Estava sentado, estático. Olhava atentamente para o nada como se de algo se tratasse, e eu observava-o. As pessoas passavam por ele a conversar, a rir, ao telemóvel ou aos pares, apressadas ou calmamente, e ele continuava absorto na inexistência de algo que o fizesse mover o olhar. Tinha a barba por fazer e não apresentava indícios de ter sofrido qualquer tipo de acidente, mas ainda assim parecia... Cinzento. As pessoas costumam associar o negro como sendo a cor da morte, mas não é. O cinzento significa a ausência de vida, de cores, de alegria, enquanto que o negro se limita a tapar as que possam existir, como uma surpresa que se guarde até ao último minuto.

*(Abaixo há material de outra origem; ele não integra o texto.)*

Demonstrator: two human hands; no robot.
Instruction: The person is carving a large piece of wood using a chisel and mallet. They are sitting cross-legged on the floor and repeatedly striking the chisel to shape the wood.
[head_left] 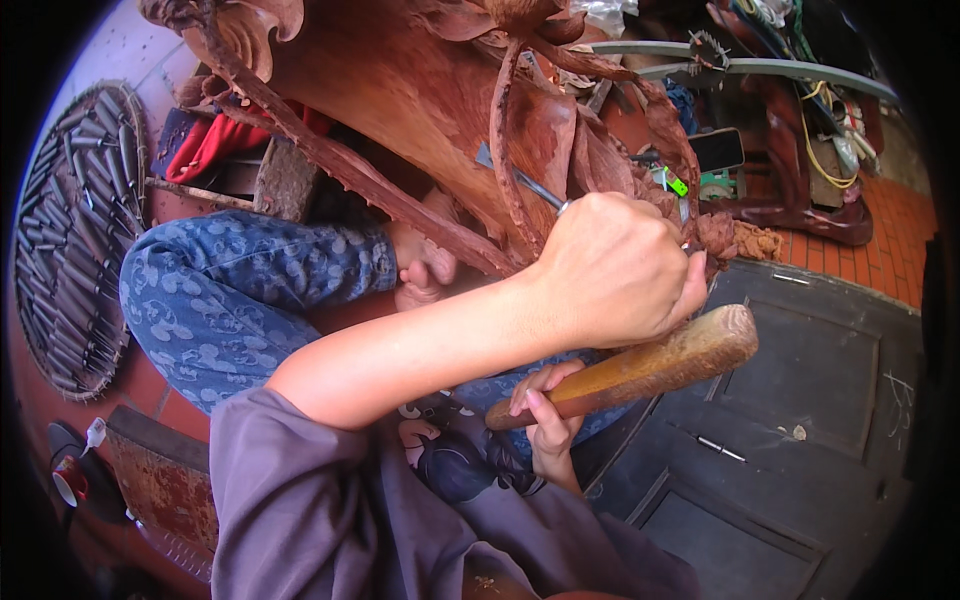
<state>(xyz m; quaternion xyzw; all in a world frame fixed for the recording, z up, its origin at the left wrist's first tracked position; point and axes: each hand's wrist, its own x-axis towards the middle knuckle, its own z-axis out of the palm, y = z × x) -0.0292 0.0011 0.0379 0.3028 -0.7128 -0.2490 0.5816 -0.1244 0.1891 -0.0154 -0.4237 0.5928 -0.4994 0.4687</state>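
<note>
Right hand [545,410]: nearest the wearer, low in the view, fingers wrapped tight round the thin end of the wooden mallet [640,365].
Wooden mallet: a rounded club of pale brown timber, worn smooth, thickening toward its blunt head; it lies just below the left hand, head pointing away to the right. It looks dense and head-heavy, stiff, and not slippery; the narrow handle end is the place to grip.
Left hand [615,270]: just above the mallet, fist clamped round the chisel [520,180], knuckles up.
Chisel: a slim grey steel shaft running up and left out of the fist, its flat tip against the carving. Rigid, light, sharp at the tip; best held on the shank, clear of the edge.
Carved wood piece [420,90]: directly beyond the left hand, large reddish-brown hardwood with curling leaves and stems, rough-cut and matt. Thin projecting stems look breakable.
Round tray of tools [70,230]: far to the left of both hands, on the floor, packed with many dark steel chisels.
</note>
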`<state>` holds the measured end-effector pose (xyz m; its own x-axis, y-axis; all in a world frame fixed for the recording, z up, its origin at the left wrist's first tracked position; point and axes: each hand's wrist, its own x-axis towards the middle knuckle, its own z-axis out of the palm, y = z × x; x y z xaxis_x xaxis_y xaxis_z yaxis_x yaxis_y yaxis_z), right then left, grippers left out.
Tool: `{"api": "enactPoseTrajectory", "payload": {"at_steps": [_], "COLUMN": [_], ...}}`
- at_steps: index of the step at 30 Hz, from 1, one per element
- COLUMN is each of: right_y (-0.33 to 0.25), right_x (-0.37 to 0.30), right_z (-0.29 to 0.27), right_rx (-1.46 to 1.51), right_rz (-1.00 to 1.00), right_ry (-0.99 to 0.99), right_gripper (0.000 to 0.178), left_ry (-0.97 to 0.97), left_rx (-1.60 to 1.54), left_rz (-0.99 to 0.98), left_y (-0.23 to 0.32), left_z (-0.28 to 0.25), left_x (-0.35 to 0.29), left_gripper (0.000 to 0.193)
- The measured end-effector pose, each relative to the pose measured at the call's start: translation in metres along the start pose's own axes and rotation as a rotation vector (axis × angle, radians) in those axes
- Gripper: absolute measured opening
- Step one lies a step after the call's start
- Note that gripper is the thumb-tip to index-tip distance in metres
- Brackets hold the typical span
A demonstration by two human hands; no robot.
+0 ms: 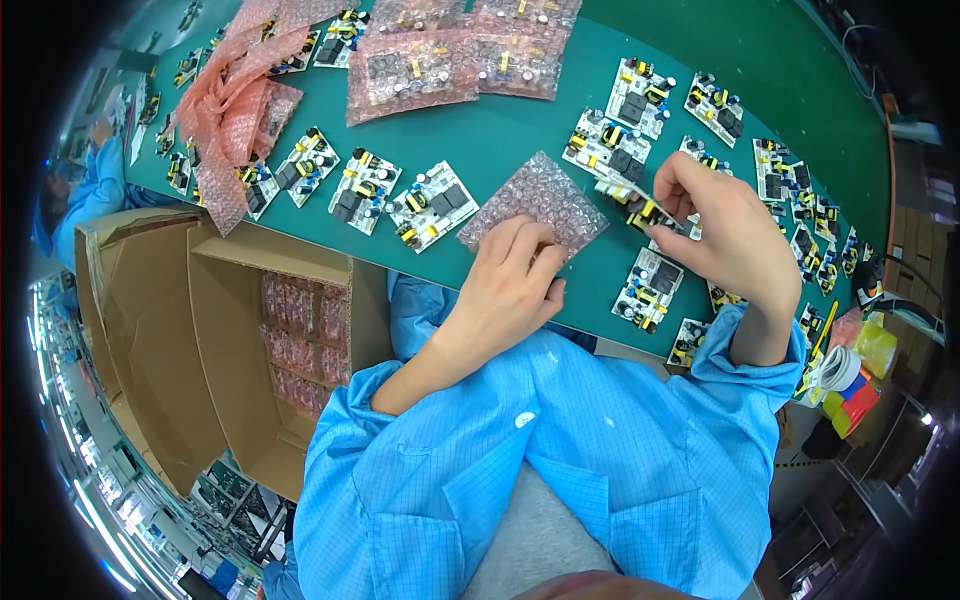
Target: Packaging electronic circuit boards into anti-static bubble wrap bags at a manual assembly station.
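A worker in a blue grid-patterned smock (430, 480) sits or stands at a green-topped workbench (470, 130), an open brown cardboard box (225, 330) beside the bench's near edge on the left. Inside the box are pink bubble-wrapped packages (300, 330), set in rows. The left hand (515, 275) rests palm down on a pinkish, translucent bubble-wrap pouch (540, 190), its fingers side by side and slightly bent (whether they pinch the plastic cannot be told). To the right, the right hand (668, 212) has thumb and fingers clamped on a white circuit board with black and yellow components (634, 205), held tilted just beyond the pouch's right corner. A similar loose white board (649, 287) lies nearer the worker, below that hand; another (432, 205) lies left of the pouch, in a line with more boards. Farther back, a heap of limp pink bubble-wrap bags (235, 120) covers part of the left side, and filled pink bubble-wrap packs (415, 75) lie near the middle.
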<state>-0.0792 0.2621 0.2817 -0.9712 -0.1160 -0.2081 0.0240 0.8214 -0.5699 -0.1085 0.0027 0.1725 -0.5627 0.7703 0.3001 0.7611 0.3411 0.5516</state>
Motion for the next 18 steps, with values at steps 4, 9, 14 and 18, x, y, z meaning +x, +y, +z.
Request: {"api": "enactPoseTrajectory", "payload": {"at_steps": [4,9,14,18], "right_y": [-0.005,0.002,0.005,0.005], "right_x": [0.002,0.003,0.007,0.009], "right_z": [0.002,0.002,0.001,0.003], "right_rx": [0.063,-0.038,0.025,-0.034], "right_rz": [0.01,-0.045,-0.078,-0.045], "right_ry": [-0.064,0.022,0.028,0.059], "right_gripper": [0.035,0.025,0.022,0.021], "left_ry": [0.046,0.126,0.257,0.451], "left_rx": [0.011,-0.129,-0.948,-0.025], "left_rz": [-0.028,-0.073,-0.626,-0.175], "left_y": [-0.001,-0.002,0.003,-0.019], "left_z": [-0.003,-0.018,-0.045,-0.028], "left_x": [-0.002,-0.006,-0.006,0.009], "left_gripper": [0.032,0.024,0.023,0.034]}}
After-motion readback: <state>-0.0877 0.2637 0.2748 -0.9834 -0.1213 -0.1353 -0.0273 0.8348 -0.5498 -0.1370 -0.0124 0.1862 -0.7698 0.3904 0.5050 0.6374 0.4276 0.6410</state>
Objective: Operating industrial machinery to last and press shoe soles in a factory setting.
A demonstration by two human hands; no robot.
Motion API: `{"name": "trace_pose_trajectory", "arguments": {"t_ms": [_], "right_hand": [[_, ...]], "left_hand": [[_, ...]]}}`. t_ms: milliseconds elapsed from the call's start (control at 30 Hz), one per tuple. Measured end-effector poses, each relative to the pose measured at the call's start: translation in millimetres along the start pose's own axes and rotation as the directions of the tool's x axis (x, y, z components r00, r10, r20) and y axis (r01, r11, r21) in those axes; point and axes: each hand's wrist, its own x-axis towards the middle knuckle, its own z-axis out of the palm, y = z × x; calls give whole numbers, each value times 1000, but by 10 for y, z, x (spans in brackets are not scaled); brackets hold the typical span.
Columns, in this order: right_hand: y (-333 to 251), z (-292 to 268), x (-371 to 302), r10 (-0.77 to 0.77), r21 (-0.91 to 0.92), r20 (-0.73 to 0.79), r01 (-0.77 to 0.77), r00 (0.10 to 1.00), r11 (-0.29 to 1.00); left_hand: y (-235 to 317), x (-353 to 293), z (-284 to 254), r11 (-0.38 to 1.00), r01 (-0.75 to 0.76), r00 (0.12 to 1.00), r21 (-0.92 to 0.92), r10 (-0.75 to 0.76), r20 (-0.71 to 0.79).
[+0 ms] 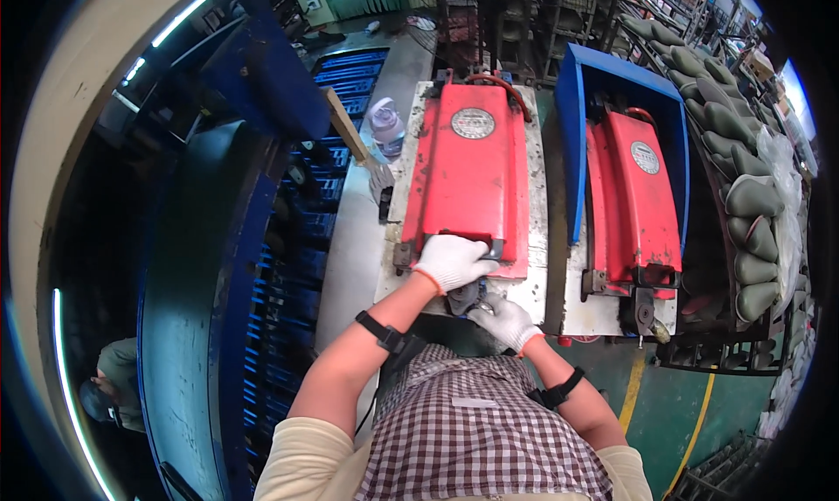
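In front of me lies a long red machine cover [463,182] with a round dial plate near its far end. My left hand [452,262], in a white knitted glove, is at its near end. The fingers bend around the black handle [494,250] there. A dark grey piece [463,299], perhaps fabric or rubber, sits just below that end. Beside it on the right is my right hand [507,321], also gloved, with fingers curled inward against the piece's lower edge. What its fingertips pinch is too small to make out.
A second red machine [634,195] stands at the right inside a blue hood [572,143]. Further right, a rack carries several grey-green shoe-shaped forms [753,197]. A clear plastic bottle [385,127] stands left of the near machine. Blue machinery [197,309] fills the left; a person [118,383] is beyond it.
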Motion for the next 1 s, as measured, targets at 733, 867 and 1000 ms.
{"name": "trace_pose_trajectory", "arguments": {"t_ms": [733, 867, 1000], "right_hand": [[347, 337, 229, -45, 168, -176, 75, 983, 983], [224, 279, 251, -9, 199, -142, 37, 990, 979], [285, 308, 217, -41, 244, -191, 88, 981, 966]], "left_hand": [[52, 127, -92, 997, 32, 982, -75, -17, 186], [-57, 107, -3, 997, 7, 994, -71, 1, 113], [55, 195, -37, 999, -16, 988, -36, 21, 150]]}}
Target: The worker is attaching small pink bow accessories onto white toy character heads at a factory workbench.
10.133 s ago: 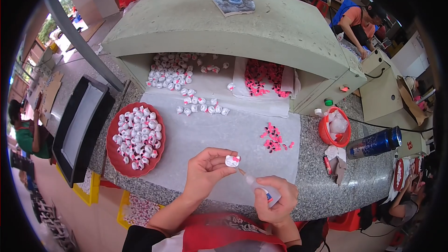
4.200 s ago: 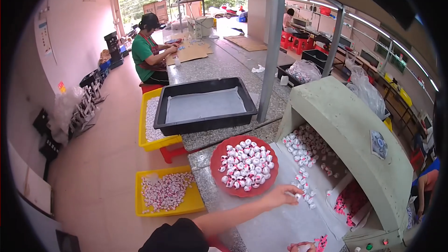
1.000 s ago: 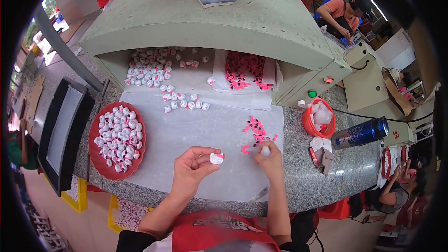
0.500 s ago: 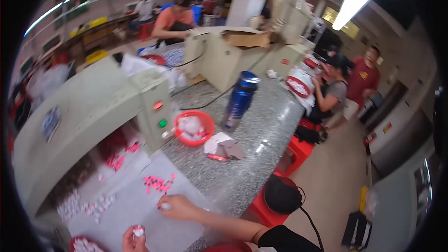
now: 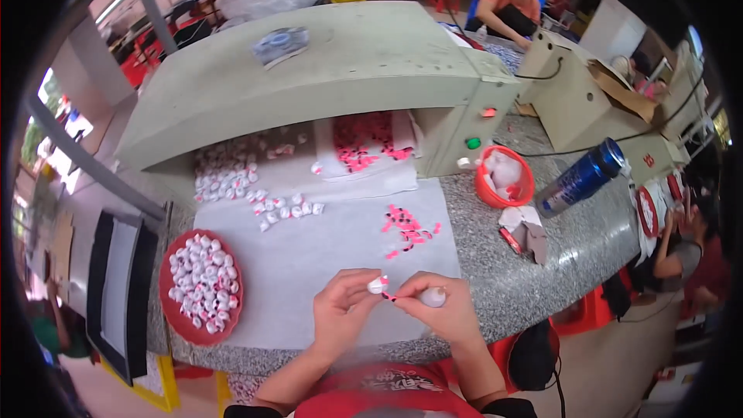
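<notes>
My left hand [image 5: 340,310] pinches a small white rounded piece with pink on it [image 5: 378,285] between thumb and fingertips. Close against it, my right hand [image 5: 441,306] holds a tiny black-and-pink piece [image 5: 389,298] in its fingertips. A pale, roundish object [image 5: 433,296] is also tucked in the right hand; its kind is unclear. Beyond my hands, a loose scatter of pink and black bits [image 5: 406,228] lies on the white sheet [image 5: 348,236]. Several white pieces [image 5: 282,207] rest farther left, and a red basket [image 5: 166,286] on the left is heaped with similar ones.
A large beige machine [image 5: 333,54] arches over the back of the counter, with white and pink pieces beneath it. To the right stand an orange-red bowl [image 5: 523,193] with white material and a blue bottle [image 5: 580,178]. Another person [image 5: 511,8] sits beyond; red stools are at lower right.
My view has swung left, bringing the machine and the whole basket into sight. The right hand has come together with the left and now has a small black-and-pink piece at its fingertips.
</notes>
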The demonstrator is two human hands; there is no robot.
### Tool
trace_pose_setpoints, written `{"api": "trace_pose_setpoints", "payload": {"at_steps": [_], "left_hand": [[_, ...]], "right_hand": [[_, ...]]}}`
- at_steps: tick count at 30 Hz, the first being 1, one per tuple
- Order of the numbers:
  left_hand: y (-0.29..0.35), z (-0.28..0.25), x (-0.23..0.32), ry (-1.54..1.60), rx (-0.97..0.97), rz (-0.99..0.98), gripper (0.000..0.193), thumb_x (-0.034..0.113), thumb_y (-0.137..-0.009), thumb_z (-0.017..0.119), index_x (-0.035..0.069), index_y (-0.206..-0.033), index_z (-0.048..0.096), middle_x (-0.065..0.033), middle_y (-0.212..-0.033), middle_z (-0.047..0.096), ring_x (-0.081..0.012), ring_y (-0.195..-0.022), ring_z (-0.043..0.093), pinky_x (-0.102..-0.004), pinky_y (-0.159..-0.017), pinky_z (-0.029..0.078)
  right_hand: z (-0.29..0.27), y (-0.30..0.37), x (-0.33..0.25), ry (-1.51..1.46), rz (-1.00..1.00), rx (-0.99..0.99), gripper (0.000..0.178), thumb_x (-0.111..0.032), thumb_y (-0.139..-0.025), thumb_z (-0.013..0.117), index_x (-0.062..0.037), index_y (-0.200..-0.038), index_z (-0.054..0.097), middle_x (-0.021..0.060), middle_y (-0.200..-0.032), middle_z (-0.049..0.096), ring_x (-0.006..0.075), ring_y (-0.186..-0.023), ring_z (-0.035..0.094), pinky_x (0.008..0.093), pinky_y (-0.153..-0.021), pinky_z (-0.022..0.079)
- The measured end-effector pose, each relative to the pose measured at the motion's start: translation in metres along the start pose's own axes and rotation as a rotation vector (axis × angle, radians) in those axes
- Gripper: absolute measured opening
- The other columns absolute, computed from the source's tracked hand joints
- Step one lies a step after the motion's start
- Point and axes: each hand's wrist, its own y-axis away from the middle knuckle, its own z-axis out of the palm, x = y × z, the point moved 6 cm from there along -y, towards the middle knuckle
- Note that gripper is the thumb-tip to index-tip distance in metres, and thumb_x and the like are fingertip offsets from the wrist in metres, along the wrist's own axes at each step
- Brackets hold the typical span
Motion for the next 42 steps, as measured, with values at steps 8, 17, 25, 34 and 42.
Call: {"api": "trace_pose_setpoints", "payload": {"at_steps": [8,17,25,34,42], "left_hand": [[0.012,-0.009,0.009,-0.239,-0.063,0.175,0.028,-0.016,-0.07,0.057,-0.004,-0.095,0.054,-0.0161,-0.103,0.052,-0.0214,-0.095,0.056,-0.0273,-0.08,0.05],[0.014,-0.005,0.016,-0.19,-0.091,0.061,0.027,-0.015,-0.071,0.057,-0.005,-0.096,0.054,-0.0165,-0.104,0.053,-0.022,-0.096,0.056,-0.0287,-0.083,0.049],[0.015,-0.015,-0.001,0.171,-0.034,-0.149,0.024,-0.012,-0.077,0.051,-0.005,-0.1,0.055,-0.0149,-0.107,0.052,-0.0216,-0.099,0.054,-0.0292,-0.086,0.045],[0.017,-0.019,-0.001,0.082,-0.001,-0.007,0.022,-0.01,-0.078,0.052,-0.006,-0.099,0.055,-0.0159,-0.102,0.055,-0.0201,-0.093,0.056,-0.0283,-0.082,0.047],[0.015,-0.025,-0.02,0.418,0.071,-0.29,0.028,-0.011,-0.076,0.053,-0.004,-0.103,0.054,-0.0114,-0.096,0.057,-0.0175,-0.091,0.057,-0.0262,-0.08,0.047]], "right_hand": [[0.013,0.0,0.011,0.085,0.03,0.012,0.008,-0.002,-0.07,0.067,0.0009,-0.076,0.061,0.0028,-0.07,0.062,0.0052,-0.065,0.052,0.0201,-0.059,0.043],[0.013,-0.002,0.018,0.14,0.008,0.074,0.011,-0.004,-0.069,0.069,-0.0006,-0.077,0.062,0.0036,-0.069,0.061,0.0061,-0.063,0.054,0.0208,-0.057,0.044],[0.025,-0.004,0.013,0.151,-0.101,0.093,0.014,0.0,-0.067,0.068,-0.0006,-0.079,0.062,0.0037,-0.069,0.06,0.0077,-0.061,0.054,0.0201,-0.054,0.043],[0.028,-0.006,0.009,0.228,-0.217,0.041,0.012,-0.001,-0.068,0.068,-0.0004,-0.079,0.062,0.0057,-0.065,0.059,0.0105,-0.057,0.055,0.0221,-0.051,0.043],[0.031,-0.008,0.006,0.118,-0.231,0.057,0.013,0.003,-0.067,0.067,-0.001,-0.079,0.063,0.0071,-0.077,0.06,0.0119,-0.063,0.056,0.0221,-0.055,0.045]]}}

O homem, com os seus jovens trinta anos, começara a mostrar sinais de reação. Com as mãos nas pernas, o dedo indicador direito começou a tocar freneticamente na perna ao ritmo dos segundos, e ele ergueu o olhar. Para mim. Sentados em frente um do outro, observámo-nos. Podia ler a tristeza no seu olhar, a incompreensão, a solidão, e a crescente curiosidade; ele lia-me, e os meus olhos estariam cheios de vida, de sonhos, de planos e ideias, enquanto que nos seus a inveja bateu à porta. Apercebeu-se da sua condição, e invejou a minha. Calculei que iria virar a cara, que se levantasse e fosse embora, mas não. Continuou a fixar o seu olhar no meu. Os minutos foram passando, até que ele abriu ligeiramente a boca, como quem tenciona falar. Tossiu secamente, provavelmente para sentir se tinha voz, e falou-me, mas eu só o ouvi dentro da minha cabeça.
"- Por que morri?"
As lágrimas mergulharam os meus olhos em empatia. Por que estaria ele, de facto, morto? E pior, por que lhe era permitido estar, assim, entre os vivos? Engoli em seco.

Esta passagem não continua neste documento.